Morrissy describes those surroundings well. One point must be made about them at the outset: contrary to the prevailing image (which his autobiographies foster), Seán O’Casey was not a product of the Dublin slums. The autobiographies cannot be taken literally on this score—or, indeed, on most others. He gives fair warning of this in his opening pages, which have him an eyewitness to his own birth. Thus warned, we should not cry foul when elsewhere he bends literal truths in the service of politics and art. Perhaps the exaggerated ‘poor-mouthing’ also reflects the author’s penchant for self-pity, which was ever among his less attractive qualities. On the other hand, he had many admirable qualities, including his capacity to feel intense pity for others’ sufferings—not just Bella’s—and his hatred of the social injustices that he attacked with his representational truths. And he had enablers in his self-reinventions: Yeats and Lady Gregory, who hyped him in Abbey Theatre advertising as a slum dramatist. Both of these Ascendancy figures dearly loved to patronise a labourer. Besides, the hype sold tickets.
That said, it is necessary to add that the Caseys were far from being Ascendancy Protestants themselves, though as communicants of the Church of Ireland they basked in the Ascendancy’s reflected glory. Rather, they were lower middle class, and their fortunes gradually declined as O’Casey reached manhood. The only Caseys who actually lived in a slum, however, were Bella and her children, after her feckless husband went mad.

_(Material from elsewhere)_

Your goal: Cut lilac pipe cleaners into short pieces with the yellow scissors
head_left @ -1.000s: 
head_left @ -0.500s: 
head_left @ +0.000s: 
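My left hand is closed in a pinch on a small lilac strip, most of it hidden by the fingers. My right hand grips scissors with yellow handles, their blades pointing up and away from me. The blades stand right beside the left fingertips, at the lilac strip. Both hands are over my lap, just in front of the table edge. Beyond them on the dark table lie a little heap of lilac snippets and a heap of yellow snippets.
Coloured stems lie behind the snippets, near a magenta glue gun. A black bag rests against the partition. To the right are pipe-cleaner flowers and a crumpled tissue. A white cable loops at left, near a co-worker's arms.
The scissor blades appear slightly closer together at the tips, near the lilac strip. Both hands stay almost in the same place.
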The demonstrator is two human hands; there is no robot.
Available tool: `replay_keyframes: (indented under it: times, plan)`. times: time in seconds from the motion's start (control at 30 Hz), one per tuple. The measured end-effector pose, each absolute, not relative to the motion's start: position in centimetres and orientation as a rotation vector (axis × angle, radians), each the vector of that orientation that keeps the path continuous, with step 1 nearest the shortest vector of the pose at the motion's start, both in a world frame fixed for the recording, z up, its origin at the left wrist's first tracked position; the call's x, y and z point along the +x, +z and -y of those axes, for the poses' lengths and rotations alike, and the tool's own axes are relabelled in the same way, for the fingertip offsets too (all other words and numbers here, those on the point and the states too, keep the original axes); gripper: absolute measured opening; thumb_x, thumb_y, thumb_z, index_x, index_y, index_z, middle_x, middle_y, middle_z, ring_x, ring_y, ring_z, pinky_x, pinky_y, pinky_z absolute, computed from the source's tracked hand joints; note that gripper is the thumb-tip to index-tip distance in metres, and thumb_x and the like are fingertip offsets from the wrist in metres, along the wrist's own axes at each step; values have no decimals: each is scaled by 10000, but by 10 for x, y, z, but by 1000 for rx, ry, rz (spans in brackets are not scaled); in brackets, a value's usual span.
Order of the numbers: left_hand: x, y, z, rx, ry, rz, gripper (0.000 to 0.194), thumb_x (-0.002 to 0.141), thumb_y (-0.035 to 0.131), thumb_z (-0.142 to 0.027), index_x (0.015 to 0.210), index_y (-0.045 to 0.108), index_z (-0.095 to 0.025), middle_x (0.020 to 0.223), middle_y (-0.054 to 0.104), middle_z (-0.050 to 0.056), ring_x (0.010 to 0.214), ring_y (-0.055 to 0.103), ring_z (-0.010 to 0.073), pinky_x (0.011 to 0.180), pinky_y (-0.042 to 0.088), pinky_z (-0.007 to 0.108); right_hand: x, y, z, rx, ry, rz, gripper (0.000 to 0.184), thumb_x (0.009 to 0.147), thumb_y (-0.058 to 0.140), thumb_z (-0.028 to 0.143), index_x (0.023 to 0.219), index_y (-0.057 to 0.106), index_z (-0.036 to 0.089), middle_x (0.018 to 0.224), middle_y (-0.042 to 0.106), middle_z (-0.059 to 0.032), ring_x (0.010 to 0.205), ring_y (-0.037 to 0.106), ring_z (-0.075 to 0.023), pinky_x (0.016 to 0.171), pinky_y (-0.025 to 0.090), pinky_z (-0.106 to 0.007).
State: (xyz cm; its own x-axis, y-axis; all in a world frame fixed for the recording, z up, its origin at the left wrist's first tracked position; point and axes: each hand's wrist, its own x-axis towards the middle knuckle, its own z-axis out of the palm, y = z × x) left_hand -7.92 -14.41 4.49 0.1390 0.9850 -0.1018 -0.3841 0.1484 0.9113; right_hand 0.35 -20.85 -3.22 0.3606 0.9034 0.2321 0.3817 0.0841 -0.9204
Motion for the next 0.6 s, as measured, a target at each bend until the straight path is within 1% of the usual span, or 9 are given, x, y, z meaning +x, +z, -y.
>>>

Morrissy grasps it all: the shabby gentility, the struggle to maintain appearances, and Bella’s precipitous descent into poverty. The novel indeed conveys the family’s circumstances more accurately than a present-day walking tour, because most Casey homes—those that survive—have been gentrified. Morrissy portrays them and their occupants as they were.

Rising has another engaging feature: Morrissy inserts lines from O’Casey plays into the mouths of her characters. For instance, ‘A principle’s a principle’ (Juno and the Paycock) is spoken by Bella’s daughter Babsie. And familiar figures—Bessie Burgess, Mrs Gogan, Mrs Madigan, Rosie Redmond, Charles Bentham—appear in the story, as does a dog called Joxer. I doubt that Babsie (whom I knew in her old age) ever uttered the phrase that Morrissy imputes to her, or that there were actual people with those names. But O’Casey certainly did lift passages, and personalities, from real life. So here, too, we encounter representational truths.

The photographs haunt me: the young faces with serene expressions unmarred by any foreshadowing of the grim future. Alas that fiction can reimagine the past but cannot change it!